• _DIRECTIONS_
In the records that follow, the lines from the one containing "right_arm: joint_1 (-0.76" to the one containing "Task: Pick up", inclusive, are to be given again exactly.

DATASET ENTRIES Start Marker

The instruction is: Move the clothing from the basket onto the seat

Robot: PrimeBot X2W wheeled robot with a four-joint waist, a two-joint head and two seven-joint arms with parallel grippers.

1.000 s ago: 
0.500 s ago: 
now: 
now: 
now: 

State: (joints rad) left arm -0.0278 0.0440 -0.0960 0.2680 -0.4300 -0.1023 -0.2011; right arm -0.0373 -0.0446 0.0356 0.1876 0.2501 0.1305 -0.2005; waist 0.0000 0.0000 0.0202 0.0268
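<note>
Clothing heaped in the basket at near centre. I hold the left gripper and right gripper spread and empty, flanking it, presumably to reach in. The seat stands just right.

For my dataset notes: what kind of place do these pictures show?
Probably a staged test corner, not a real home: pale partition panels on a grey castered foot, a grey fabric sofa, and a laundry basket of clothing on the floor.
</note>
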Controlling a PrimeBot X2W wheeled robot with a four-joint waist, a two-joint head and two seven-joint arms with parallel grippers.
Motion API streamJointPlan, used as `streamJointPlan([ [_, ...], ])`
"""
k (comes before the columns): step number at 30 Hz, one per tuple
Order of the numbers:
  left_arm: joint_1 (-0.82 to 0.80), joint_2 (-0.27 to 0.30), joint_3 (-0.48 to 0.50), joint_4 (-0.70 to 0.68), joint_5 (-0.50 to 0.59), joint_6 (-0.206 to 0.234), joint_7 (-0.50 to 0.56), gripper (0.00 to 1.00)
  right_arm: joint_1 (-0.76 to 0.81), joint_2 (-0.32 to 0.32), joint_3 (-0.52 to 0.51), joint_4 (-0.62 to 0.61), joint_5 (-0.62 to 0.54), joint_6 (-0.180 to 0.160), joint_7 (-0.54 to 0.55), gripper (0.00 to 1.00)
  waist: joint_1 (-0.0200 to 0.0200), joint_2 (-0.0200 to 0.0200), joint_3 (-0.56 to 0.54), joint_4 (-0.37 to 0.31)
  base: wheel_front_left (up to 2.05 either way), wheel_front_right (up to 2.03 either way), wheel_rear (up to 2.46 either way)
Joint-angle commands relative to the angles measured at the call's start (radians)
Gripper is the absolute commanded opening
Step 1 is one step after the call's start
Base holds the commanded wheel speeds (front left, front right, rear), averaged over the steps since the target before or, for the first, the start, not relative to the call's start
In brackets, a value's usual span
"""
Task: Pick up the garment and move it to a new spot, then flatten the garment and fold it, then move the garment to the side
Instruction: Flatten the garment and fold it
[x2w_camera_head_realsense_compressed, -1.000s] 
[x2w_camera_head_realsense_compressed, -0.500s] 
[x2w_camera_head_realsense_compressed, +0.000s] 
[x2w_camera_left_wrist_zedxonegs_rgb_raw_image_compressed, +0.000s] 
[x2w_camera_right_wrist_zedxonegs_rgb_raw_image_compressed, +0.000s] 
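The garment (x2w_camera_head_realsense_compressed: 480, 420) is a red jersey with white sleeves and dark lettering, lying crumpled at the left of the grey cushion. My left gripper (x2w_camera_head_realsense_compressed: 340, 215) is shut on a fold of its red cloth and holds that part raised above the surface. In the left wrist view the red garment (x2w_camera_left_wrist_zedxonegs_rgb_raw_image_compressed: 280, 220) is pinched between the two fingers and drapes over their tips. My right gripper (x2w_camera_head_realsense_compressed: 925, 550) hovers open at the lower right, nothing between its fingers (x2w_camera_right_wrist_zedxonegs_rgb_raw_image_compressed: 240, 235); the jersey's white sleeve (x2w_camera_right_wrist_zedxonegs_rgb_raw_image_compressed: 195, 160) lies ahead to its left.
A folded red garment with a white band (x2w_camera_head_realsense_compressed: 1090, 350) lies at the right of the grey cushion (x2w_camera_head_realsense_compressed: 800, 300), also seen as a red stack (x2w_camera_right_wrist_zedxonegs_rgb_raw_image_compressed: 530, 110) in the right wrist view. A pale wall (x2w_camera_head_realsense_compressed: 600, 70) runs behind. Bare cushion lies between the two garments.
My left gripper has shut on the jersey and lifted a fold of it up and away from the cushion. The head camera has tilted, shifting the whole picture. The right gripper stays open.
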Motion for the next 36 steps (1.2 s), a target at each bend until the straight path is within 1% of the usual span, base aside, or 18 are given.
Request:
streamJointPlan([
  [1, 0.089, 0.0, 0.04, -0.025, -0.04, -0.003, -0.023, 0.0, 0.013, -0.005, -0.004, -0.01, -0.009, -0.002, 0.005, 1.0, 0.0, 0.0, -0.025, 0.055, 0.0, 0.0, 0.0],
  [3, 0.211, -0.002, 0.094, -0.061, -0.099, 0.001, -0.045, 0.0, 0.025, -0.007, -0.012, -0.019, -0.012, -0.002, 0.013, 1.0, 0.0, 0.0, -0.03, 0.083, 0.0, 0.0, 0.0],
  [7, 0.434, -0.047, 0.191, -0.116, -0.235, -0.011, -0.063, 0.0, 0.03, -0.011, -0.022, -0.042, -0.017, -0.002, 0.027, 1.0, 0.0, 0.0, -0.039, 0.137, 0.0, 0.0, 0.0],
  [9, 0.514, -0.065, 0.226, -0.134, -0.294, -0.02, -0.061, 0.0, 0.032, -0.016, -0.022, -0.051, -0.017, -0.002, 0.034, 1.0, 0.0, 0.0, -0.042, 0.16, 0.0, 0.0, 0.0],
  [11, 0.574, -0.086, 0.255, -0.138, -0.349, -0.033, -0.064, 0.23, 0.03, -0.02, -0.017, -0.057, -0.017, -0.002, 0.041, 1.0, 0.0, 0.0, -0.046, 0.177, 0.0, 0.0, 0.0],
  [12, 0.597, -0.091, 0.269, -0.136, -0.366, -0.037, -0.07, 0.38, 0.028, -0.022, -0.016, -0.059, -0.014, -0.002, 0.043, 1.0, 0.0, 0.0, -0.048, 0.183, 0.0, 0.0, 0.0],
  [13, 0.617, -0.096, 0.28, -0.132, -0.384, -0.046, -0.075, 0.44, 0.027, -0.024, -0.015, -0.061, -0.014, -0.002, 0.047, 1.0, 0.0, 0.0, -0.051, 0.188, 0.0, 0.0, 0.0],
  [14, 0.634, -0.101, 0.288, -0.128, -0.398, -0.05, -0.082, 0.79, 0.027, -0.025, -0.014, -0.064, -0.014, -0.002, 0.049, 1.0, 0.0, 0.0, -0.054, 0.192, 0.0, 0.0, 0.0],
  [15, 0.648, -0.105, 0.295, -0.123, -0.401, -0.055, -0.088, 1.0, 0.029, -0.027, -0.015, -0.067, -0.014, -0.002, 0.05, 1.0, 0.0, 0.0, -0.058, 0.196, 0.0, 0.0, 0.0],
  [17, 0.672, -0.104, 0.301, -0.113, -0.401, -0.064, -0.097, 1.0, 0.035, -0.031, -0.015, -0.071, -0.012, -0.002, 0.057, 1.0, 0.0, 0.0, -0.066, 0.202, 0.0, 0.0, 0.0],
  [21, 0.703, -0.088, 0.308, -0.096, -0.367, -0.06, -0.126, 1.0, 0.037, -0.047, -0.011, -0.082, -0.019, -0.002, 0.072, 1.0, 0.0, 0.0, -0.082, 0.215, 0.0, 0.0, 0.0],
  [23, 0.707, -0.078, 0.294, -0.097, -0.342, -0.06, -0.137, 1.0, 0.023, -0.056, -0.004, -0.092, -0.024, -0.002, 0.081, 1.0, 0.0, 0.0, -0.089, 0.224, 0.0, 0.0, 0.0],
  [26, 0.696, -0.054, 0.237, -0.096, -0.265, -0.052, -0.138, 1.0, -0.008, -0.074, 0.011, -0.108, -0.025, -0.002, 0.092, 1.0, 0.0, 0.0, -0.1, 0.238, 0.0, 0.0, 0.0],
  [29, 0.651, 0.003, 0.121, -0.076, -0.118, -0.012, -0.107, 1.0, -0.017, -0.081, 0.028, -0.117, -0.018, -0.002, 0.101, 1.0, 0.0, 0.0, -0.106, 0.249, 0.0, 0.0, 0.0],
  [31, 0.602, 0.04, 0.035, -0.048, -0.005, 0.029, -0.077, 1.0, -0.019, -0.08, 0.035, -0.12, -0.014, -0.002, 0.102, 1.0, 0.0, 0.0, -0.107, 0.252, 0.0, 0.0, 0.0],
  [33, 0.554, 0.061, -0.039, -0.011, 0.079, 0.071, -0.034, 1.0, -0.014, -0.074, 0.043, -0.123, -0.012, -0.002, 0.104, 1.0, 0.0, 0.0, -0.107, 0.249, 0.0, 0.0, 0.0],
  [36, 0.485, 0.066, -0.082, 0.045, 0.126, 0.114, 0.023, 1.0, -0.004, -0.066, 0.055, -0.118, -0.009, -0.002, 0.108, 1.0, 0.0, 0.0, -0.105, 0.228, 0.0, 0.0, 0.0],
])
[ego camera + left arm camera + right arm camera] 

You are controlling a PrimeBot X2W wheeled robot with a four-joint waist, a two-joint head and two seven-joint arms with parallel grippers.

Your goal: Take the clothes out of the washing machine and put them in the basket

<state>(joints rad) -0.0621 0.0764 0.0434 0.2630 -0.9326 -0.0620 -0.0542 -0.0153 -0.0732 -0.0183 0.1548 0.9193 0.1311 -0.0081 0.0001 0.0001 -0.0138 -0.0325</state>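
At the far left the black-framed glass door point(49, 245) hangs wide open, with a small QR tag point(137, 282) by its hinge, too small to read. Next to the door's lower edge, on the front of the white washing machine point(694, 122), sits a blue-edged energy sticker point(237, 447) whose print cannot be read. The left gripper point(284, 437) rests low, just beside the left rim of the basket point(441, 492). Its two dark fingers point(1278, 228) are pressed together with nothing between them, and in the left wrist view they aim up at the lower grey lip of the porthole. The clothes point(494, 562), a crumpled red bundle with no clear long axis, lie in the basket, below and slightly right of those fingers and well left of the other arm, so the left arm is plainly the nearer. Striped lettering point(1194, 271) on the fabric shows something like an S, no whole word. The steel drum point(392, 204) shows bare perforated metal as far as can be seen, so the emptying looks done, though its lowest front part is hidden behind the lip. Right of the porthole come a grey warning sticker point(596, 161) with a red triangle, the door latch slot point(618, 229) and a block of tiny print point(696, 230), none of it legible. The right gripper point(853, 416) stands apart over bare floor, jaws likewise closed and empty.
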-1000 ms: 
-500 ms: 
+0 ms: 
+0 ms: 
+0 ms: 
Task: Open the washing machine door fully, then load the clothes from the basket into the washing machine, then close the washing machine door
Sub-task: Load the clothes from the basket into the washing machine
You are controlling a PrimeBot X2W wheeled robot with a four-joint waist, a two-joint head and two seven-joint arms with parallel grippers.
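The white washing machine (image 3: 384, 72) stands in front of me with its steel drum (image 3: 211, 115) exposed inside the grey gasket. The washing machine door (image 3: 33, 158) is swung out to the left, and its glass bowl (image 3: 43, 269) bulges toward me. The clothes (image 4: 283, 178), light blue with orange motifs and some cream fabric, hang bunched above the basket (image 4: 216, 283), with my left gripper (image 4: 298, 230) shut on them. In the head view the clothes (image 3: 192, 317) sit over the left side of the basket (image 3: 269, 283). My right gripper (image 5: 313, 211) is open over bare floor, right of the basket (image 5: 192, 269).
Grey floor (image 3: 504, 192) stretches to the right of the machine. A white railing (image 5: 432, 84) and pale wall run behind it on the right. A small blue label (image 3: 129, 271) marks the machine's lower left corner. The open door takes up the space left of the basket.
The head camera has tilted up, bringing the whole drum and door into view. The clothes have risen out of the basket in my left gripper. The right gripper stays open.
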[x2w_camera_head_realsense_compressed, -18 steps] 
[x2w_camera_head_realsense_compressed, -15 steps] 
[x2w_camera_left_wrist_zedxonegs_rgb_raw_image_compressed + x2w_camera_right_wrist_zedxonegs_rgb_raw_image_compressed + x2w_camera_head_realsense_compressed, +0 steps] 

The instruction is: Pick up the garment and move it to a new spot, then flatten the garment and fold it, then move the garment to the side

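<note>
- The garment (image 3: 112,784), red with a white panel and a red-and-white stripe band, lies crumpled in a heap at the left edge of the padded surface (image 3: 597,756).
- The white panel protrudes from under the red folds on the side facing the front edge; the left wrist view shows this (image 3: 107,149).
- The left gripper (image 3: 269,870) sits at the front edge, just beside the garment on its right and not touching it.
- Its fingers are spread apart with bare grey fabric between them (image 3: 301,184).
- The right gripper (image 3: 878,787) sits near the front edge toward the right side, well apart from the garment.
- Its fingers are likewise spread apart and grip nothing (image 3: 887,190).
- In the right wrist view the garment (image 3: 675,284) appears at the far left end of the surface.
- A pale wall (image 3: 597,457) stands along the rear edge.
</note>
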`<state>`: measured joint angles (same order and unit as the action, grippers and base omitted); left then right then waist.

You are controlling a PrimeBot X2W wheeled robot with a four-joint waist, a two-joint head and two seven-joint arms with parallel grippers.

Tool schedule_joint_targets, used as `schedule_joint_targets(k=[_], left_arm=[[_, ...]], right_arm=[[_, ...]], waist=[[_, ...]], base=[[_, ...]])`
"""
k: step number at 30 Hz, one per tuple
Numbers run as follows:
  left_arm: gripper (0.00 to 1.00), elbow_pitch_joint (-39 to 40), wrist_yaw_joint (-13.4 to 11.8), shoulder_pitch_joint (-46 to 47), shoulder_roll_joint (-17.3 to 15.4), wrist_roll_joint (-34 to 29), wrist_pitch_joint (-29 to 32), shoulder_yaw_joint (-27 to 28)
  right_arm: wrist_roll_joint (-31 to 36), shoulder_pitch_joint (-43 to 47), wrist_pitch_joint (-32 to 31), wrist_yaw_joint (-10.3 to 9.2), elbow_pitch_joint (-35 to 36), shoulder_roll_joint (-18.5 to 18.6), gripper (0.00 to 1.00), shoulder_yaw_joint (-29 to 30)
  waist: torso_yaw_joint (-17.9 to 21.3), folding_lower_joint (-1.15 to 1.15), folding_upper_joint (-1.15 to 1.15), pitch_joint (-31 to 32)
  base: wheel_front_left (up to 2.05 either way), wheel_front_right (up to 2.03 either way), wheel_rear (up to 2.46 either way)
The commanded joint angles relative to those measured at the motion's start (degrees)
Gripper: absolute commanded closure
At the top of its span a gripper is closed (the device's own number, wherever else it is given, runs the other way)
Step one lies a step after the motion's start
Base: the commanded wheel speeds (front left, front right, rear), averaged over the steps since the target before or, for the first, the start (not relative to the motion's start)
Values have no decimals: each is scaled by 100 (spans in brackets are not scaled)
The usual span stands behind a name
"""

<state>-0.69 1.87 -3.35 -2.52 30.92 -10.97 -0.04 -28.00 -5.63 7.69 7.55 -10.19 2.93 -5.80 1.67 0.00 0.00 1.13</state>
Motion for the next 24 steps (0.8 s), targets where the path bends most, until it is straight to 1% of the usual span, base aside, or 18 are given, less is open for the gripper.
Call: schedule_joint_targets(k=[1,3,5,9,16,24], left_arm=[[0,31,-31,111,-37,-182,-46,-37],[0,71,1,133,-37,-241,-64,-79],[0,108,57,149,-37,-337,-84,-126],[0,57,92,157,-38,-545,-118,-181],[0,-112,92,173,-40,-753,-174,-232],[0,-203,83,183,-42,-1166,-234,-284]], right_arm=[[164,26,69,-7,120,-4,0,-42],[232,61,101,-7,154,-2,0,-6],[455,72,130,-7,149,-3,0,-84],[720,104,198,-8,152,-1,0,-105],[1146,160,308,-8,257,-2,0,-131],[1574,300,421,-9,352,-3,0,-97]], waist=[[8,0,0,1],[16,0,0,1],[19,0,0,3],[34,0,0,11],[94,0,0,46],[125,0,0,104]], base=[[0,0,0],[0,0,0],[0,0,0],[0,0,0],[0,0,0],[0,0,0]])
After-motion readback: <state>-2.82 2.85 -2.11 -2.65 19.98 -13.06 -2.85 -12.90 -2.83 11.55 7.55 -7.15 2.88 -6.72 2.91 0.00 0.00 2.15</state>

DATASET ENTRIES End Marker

• _RESPONSE TO THE TASK_
  right_arm: joint_1 (-0.76 to 0.81), joint_2 (-0.32 to 0.32), joint_3 (-0.52 to 0.51), joint_4 (-0.62 to 0.61), joint_5 (-0.62 to 0.54), joint_6 (-0.180 to 0.160), joint_7 (-0.54 to 0.55), gripper (0.00 to 1.00)
  waist: joint_1 (-0.0200 to 0.0200), joint_2 (-0.0200 to 0.0200), joint_3 (-0.56 to 0.54), joint_4 (-0.37 to 0.31)
  base: wheel_front_left (up to 2.05 either way), wheel_front_right (up to 2.03 either way), wheel_rear (up to 2.46 either way)
Joint-angle commands relative to the angles measured at the call's start (radians)
Gripper is the absolute commanded opening
Step 1 is one step after the call's start
Base holds the commanded wheel speeds (front left, front right, rear), averaged over the steps since the target before or, for the first, the start, not relative to the call's start
In brackets, a value's usual span
"""
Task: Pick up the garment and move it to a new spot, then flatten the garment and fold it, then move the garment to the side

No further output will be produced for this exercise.